Exercise goal:
Repeat every line of the listing below exactly, minus the pictures.

Input data:
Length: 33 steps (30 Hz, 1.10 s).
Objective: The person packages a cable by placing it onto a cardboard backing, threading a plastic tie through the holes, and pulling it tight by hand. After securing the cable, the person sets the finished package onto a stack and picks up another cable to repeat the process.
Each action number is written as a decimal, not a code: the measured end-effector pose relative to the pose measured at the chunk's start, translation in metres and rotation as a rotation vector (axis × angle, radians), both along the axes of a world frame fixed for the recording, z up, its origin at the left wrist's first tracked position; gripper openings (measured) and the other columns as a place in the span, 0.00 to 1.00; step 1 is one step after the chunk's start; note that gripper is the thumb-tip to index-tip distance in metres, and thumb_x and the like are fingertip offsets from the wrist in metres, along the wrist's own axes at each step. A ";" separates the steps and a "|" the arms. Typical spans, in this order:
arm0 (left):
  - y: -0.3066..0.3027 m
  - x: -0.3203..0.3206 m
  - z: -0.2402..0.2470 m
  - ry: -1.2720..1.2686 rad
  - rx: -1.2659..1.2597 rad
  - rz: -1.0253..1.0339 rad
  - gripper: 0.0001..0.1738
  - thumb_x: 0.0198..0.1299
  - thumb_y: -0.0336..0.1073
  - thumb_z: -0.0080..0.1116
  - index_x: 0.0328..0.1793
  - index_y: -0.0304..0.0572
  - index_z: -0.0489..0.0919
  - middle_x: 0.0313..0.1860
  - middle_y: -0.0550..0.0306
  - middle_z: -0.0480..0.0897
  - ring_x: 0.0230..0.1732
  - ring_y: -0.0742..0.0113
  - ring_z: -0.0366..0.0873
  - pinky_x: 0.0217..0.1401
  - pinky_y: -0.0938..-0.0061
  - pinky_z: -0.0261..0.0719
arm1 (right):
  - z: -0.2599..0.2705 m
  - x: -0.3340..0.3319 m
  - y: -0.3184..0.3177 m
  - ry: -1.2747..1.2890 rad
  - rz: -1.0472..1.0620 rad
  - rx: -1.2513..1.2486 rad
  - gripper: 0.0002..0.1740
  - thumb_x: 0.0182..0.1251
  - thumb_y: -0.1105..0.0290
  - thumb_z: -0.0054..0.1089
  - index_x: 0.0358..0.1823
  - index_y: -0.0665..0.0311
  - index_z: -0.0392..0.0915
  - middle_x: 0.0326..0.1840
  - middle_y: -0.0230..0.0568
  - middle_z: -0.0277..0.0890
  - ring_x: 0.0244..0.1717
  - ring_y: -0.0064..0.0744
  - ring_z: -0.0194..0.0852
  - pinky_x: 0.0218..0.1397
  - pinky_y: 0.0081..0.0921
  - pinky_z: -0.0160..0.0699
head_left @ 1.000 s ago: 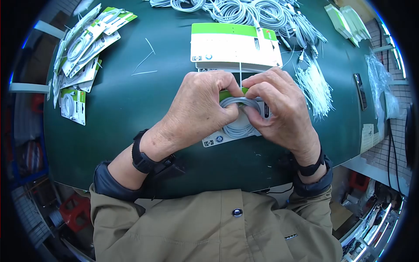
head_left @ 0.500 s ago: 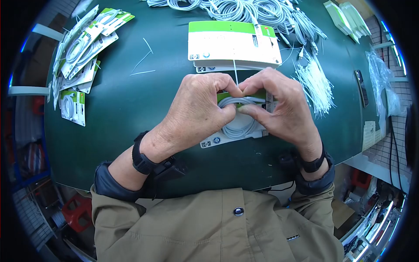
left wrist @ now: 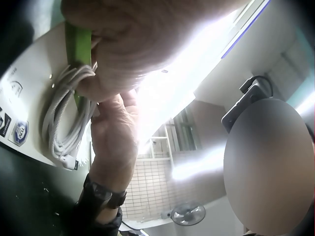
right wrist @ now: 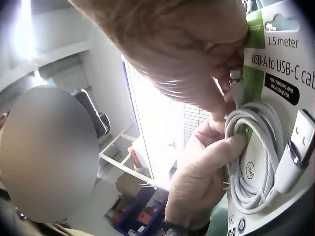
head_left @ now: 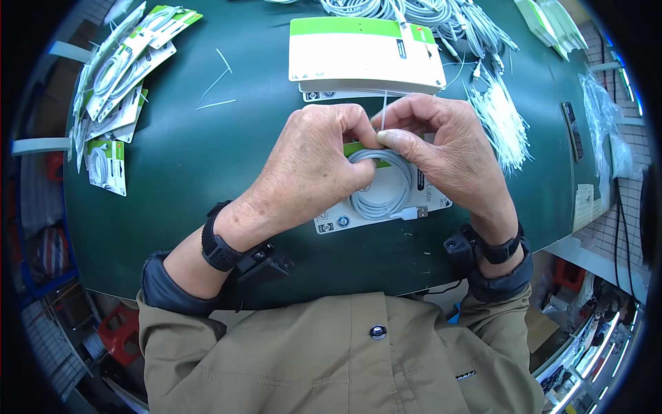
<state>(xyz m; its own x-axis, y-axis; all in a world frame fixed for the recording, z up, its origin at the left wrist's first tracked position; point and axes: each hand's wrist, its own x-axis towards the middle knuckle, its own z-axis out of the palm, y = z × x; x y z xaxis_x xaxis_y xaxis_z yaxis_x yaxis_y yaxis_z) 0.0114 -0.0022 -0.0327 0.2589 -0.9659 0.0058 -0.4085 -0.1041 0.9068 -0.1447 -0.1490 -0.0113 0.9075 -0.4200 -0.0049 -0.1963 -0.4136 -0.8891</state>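
A coiled white braided USB cable [head_left: 380, 207] lies against a white and green printed card [head_left: 441, 201], its USB-A plug [right wrist: 299, 140] at the lower right of the coil. My left hand [head_left: 300, 162] grips the coil's top, thumb inside the ring and index finger at the card's green upper part. Beside those fingertips, my right hand [head_left: 458, 148] pinches a thin white tie [head_left: 385, 105] between thumb and index finger; its free end sticks up past them. The USB-C plug [right wrist: 236, 92] shows near the right fingers in the right wrist view. The tie's lower part is hidden by fingers.
A stack of blank-looking cards [head_left: 362, 58] stands just beyond the hands. Behind it lie many coiled cables [head_left: 420, 12]; loose white ties [head_left: 507, 134] fan out at the right. Cards with cables [head_left: 124, 65] pile up at left. A phone [head_left: 571, 131] lies at far right.
The right thumb has moved from inside the coil up to the tie at the top. More of the coil and card shows below it. The left hand keeps its grip.
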 end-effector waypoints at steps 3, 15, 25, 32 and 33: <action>0.000 0.000 0.000 0.044 0.033 -0.007 0.06 0.54 0.21 0.67 0.39 0.30 0.84 0.35 0.58 0.88 0.42 0.77 0.85 0.55 0.75 0.89 | 0.003 0.000 0.001 0.008 0.014 -0.034 0.09 0.72 0.73 0.70 0.47 0.71 0.89 0.38 0.42 0.91 0.39 0.28 0.90 0.47 0.27 0.91; -0.002 0.003 -0.002 0.125 0.065 -0.041 0.06 0.56 0.20 0.64 0.41 0.31 0.83 0.37 0.58 0.88 0.43 0.78 0.85 0.51 0.77 0.89 | -0.017 0.007 0.008 -0.264 -0.030 -0.482 0.05 0.69 0.77 0.70 0.40 0.63 0.80 0.35 0.42 0.83 0.35 0.44 0.87 0.38 0.35 0.85; -0.002 -0.001 0.006 0.147 0.046 -0.040 0.07 0.55 0.21 0.64 0.40 0.30 0.83 0.36 0.57 0.88 0.40 0.78 0.84 0.47 0.77 0.88 | -0.021 0.009 0.008 -0.333 -0.123 -0.550 0.07 0.72 0.75 0.70 0.44 0.62 0.78 0.35 0.42 0.84 0.33 0.44 0.88 0.34 0.34 0.85; -0.003 -0.001 0.003 0.137 0.052 -0.067 0.05 0.55 0.21 0.63 0.39 0.30 0.82 0.37 0.56 0.88 0.42 0.76 0.86 0.52 0.75 0.89 | -0.022 0.010 0.008 -0.324 -0.134 -0.602 0.07 0.73 0.75 0.69 0.44 0.61 0.78 0.34 0.43 0.84 0.33 0.45 0.89 0.33 0.35 0.85; -0.003 -0.001 0.003 0.140 0.056 -0.067 0.05 0.55 0.21 0.64 0.38 0.31 0.82 0.37 0.56 0.88 0.43 0.76 0.86 0.52 0.75 0.89 | -0.023 0.010 0.008 -0.325 -0.133 -0.616 0.07 0.73 0.74 0.69 0.44 0.61 0.78 0.33 0.43 0.84 0.32 0.45 0.89 0.32 0.35 0.85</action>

Exercise result:
Length: 33 steps (30 Hz, 1.10 s).
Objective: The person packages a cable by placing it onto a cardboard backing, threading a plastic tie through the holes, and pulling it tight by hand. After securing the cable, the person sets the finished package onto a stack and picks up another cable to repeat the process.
Each action number is written as a decimal, not a code: the measured end-effector pose relative to the pose measured at the chunk's start, translation in metres and rotation as a rotation vector (axis × angle, radians), both along the axes of a world frame fixed for the recording, z up, its origin at the left wrist's first tracked position; gripper openings (measured) and the other columns as a place in the span, 0.00 to 1.00; step 1 is one step after the chunk's start; note that gripper is the thumb-tip to index-tip distance in metres, and thumb_x and the like are fingertip offsets from the wrist in metres, along the wrist's own axes at each step. A ";" separates the steps and a "|" the arms. Typical spans, in this order:
arm0 (left):
  - y: -0.3066..0.3027 m
  - x: -0.3203..0.3206 m
  - z: -0.2402..0.2470 m
  - ry: -1.2720..1.2686 rad
  - rx: -1.2659..1.2597 rad
  - rz: -1.0253..1.0339 rad
  - gripper: 0.0001..0.1738
  - thumb_x: 0.0198..0.1299
  - thumb_y: -0.0336..0.1073
  - thumb_z: -0.0080..0.1116
  - index_x: 0.0328..0.1793
  - index_y: -0.0304..0.0572
  - index_z: -0.0489..0.0919
  - middle_x: 0.0313..0.1860
  - middle_y: -0.0550..0.0306
  - middle_z: -0.0480..0.0897
  - ring_x: 0.0230..0.1732
  - ring_y: -0.0742..0.0113
  - ring_z: -0.0366..0.0873
  - pinky_x: 0.0217..0.1401
  - pinky_y: -0.0938..-0.0061
  - pinky_z: -0.0261..0.0719
arm1 (right):
  - z: -0.2599..0.2705 m
  - x: -0.3340..0.3319 m
  - y: -0.3184..0.3177 m
  - ry: -1.2747..1.2890 rad
  - rz: -1.0472..1.0620 rad
  - rx: -1.2513..1.2486 rad
  - gripper: 0.0002..0.1740
  - thumb_x: 0.0182..0.1251
  - thumb_y: -0.1105..0.0290
  - thumb_z: -0.0054..0.1089
  - index_x: 0.0358..0.1823
  - index_y: -0.0665..0.0311
  - index_z: -0.0392..0.0915
  - middle_x: 0.0326..0.1840
  - middle_y: -0.0230..0.0568
  - middle_z: -0.0277..0.0890
  - ring_x: 0.0244..0.1717
  - ring_y: -0.0064..0.0744
  - ring_z: -0.0194..0.0852
  - pinky_x: 0.0218..0.1397
  - pinky_y: 0.0081..0.0921
  - pinky_z: -0.0160..0.0699
head_left @ 1.000 s ago: 
head_left @ 0.500 s ago: 
left wrist @ now: 
right wrist @ now: 
head_left @ now: 
<state>(xyz m; its own x-axis, y-axis; all in a world frame fixed for the recording, z up, its origin at the left wrist's first tracked position; point and axes: each hand's wrist, its own x-axis towards the middle knuckle, its own z-axis out of the palm, y = z × x; x y z xaxis_x xaxis_y xaxis_z yaxis_x yaxis_y yaxis_z) 0.0114 -0.0022 -0.0327 0.2589 -0.9659 0.0058 -0.4085 -0.1041 0.9068 -0.1447 -0.1490 -0.0113 0.9075 -0.4200 -0.0049 -0.1963 -0.4136 -0.8891</state>
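A coiled white braided USB cable [head_left: 380, 207] lies against a white and green printed card [head_left: 441, 201], its USB-A plug [right wrist: 299, 140] at the lower right of the coil. My left hand [head_left: 300, 162] grips the coil's top, thumb inside the ring and index finger at the card's green upper part. Beside those fingertips, my right hand [head_left: 458, 148] pinches a thin white tie [head_left: 385, 105] between thumb and index finger; its free end sticks up past them. The USB-C plug [right wrist: 236, 92] shows near the right fingers in the right wrist view. The tie's lower part is hidden by fingers.
A stack of blank-looking cards [head_left: 362, 58] stands just beyond the hands. Behind it lie many coiled cables [head_left: 420, 12]; loose white ties [head_left: 507, 134] fan out at the right. Cards with cables [head_left: 124, 65] pile up at left. A phone [head_left: 571, 131] lies at far right.
The right thumb has moved from inside the coil up to the tie at the top. More of the coil and card shows below it. The left hand keeps its grip.
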 end-effector waypoints at steps 3, 15, 25, 32 and 33: <action>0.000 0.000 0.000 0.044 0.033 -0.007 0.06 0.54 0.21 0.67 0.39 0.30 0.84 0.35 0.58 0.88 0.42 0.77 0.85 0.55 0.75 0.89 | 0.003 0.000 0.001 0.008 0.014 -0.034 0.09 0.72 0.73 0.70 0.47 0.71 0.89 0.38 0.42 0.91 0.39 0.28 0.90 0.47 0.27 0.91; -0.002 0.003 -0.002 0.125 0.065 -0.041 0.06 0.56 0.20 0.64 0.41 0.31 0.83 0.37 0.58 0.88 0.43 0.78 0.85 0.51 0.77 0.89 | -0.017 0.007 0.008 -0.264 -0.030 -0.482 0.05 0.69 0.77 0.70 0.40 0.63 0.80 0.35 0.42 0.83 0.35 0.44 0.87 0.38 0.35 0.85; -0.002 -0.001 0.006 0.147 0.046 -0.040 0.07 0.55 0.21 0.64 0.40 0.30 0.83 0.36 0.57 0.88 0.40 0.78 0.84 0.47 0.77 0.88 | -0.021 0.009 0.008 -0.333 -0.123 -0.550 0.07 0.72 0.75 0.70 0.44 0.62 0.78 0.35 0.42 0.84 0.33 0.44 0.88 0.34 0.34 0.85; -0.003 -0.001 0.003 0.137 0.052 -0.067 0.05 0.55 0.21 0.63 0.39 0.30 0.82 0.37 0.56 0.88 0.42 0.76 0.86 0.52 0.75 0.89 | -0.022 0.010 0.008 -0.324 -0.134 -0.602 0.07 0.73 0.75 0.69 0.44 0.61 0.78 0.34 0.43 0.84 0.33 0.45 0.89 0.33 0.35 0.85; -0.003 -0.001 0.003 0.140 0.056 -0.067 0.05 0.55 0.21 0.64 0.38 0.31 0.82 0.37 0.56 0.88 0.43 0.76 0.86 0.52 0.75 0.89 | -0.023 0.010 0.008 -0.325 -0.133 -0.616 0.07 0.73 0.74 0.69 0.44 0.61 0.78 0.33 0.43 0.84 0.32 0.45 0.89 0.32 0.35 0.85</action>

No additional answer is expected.